Pull every line holding the word "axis" out of the data and copy it.

DATASET ENTRIES:
+++
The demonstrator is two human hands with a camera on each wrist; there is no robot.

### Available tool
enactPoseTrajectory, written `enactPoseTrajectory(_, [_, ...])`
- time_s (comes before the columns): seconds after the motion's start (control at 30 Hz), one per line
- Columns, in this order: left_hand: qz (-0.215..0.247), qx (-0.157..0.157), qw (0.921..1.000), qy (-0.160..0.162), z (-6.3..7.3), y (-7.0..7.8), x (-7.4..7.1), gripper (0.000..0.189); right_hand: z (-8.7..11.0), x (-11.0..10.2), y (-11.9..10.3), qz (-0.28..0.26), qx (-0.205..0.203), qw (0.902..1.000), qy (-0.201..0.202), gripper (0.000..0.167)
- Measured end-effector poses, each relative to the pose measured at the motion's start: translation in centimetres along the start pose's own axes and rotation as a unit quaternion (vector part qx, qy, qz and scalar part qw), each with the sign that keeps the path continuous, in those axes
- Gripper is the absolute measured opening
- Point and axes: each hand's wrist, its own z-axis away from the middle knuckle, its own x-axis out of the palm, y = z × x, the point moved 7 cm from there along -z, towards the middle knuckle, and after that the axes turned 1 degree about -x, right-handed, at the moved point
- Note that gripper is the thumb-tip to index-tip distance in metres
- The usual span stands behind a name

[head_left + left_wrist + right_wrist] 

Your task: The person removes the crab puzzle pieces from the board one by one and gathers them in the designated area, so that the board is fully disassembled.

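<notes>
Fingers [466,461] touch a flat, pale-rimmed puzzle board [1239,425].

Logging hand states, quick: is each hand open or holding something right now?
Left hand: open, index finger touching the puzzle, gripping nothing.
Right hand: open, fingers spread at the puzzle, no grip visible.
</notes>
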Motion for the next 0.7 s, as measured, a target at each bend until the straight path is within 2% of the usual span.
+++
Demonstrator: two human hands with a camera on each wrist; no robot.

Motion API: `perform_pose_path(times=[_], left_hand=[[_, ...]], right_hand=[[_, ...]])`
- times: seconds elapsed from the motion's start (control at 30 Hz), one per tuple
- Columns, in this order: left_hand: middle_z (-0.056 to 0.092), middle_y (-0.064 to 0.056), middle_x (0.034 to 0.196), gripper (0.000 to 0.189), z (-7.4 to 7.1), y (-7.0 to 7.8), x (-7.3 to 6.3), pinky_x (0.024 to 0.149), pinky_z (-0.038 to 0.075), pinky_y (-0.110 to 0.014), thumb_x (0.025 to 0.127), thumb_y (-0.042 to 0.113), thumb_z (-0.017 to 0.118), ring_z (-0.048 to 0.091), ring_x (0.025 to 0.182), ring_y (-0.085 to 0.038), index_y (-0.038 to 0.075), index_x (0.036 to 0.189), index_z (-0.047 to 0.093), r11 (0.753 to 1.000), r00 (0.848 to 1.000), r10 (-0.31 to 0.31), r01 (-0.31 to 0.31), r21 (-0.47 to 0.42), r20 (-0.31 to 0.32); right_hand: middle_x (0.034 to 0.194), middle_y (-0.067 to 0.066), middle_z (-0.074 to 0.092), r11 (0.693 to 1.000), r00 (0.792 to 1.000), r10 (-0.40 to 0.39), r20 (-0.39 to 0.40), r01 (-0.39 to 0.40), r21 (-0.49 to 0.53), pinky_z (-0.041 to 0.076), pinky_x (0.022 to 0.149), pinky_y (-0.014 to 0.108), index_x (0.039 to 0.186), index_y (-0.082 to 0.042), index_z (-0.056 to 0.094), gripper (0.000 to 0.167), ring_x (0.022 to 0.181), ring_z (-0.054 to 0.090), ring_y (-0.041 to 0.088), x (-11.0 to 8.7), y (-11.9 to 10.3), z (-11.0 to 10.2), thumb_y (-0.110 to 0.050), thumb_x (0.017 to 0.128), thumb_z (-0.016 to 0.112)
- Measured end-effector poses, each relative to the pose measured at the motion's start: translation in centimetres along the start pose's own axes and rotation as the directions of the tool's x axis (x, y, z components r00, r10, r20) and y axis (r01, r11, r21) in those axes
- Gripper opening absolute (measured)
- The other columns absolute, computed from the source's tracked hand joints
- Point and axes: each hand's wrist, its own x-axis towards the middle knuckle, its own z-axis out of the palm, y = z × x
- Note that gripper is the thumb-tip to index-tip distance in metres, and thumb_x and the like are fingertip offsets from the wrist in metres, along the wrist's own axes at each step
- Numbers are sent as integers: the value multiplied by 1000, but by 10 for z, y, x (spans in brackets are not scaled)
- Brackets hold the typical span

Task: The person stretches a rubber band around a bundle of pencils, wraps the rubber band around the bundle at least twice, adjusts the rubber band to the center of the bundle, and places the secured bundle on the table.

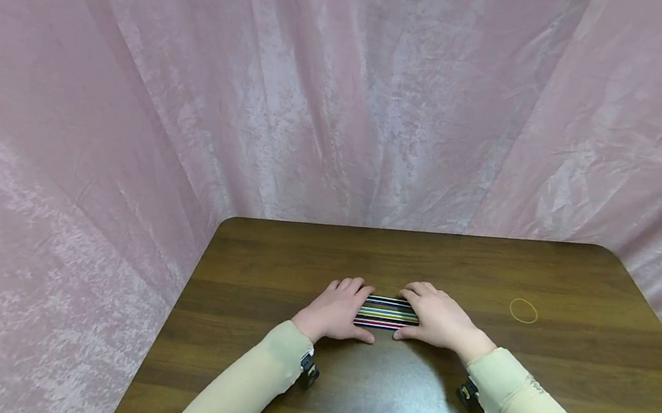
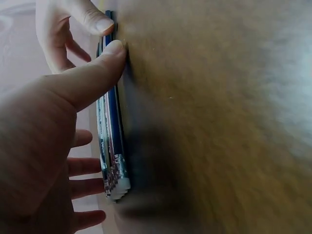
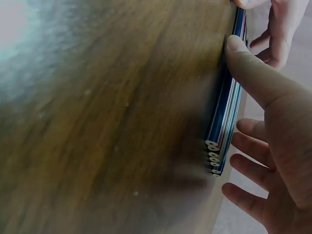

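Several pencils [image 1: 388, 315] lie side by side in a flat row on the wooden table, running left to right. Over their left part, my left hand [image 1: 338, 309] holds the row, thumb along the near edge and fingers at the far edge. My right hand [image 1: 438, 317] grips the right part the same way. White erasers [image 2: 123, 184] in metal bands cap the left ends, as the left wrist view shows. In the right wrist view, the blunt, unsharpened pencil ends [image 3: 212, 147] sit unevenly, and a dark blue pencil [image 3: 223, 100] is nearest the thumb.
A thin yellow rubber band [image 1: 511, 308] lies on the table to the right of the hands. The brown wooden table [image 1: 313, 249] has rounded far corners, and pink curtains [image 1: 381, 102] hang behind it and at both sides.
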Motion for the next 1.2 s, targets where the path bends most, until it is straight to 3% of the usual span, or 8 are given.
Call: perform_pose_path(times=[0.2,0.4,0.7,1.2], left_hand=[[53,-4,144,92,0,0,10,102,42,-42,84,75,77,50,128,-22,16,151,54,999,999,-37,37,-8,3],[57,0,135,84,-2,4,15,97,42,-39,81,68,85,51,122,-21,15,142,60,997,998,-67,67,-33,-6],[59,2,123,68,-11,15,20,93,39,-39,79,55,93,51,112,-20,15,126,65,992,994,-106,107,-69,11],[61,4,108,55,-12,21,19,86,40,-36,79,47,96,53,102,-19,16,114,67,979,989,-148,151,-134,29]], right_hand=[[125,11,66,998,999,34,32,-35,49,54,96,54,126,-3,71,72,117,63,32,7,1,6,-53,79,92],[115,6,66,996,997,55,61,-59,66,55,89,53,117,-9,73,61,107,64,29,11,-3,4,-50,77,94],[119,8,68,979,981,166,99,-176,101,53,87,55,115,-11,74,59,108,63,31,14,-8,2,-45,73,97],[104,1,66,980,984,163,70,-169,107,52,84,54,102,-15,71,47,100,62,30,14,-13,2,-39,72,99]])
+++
FINISHED TASK:
- Point and axes: each hand's wrist, its own z-axis away from the middle knuckle, its own x-axis out of the palm, y = z × x, the point moved 7 cm from there along -z, towards the middle knuckle, and after that the axes turned 1 degree about -x, right-handed, at the moved point
- Measured end-effector poses, each relative to the pose measured at the motion's start: translation in centimetres along the start pose's own axes and rotation as the directions of the tool's x axis (x, y, z components r00, r10, r20) and y axis (r01, r11, r21) in those axes
- Point and axes: each hand's wrist, its own x-axis towards the middle knuckle, its own z-axis out of the palm, y = z × x

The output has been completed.